=== Task description ===
When copying the listing below, skip every picture and keep each word as it stands.

========================

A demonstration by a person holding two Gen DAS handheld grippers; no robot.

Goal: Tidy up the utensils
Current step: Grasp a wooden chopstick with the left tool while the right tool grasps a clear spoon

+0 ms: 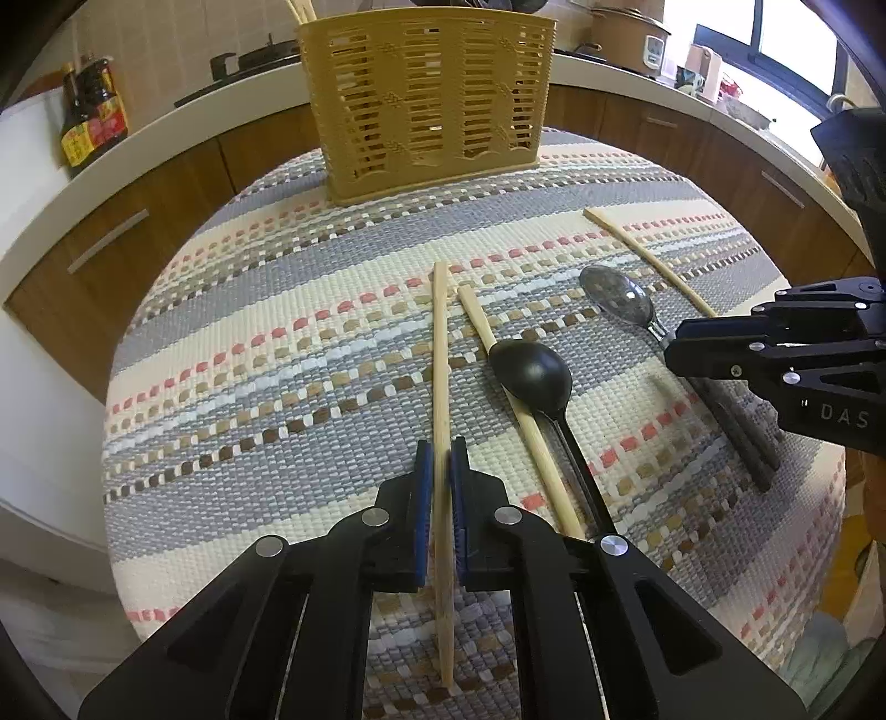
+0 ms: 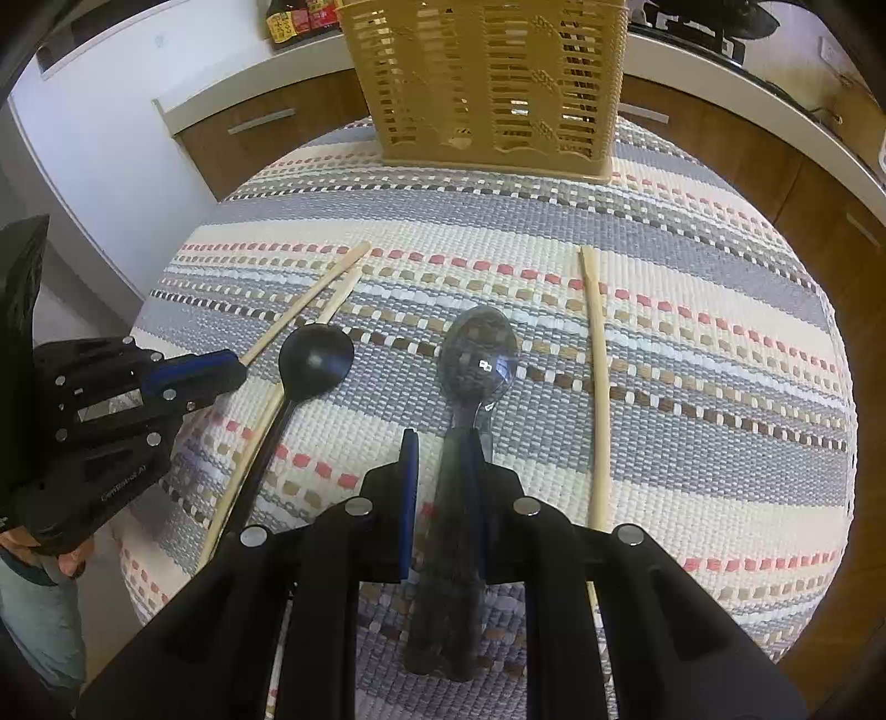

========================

=== Written answer ===
A demonstration by a person holding two Gen DAS handheld grippers; no robot.

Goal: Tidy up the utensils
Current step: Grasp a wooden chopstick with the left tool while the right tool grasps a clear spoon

+0 ms: 
+0 ms: 

Besides the given answer, there is nothing more to add.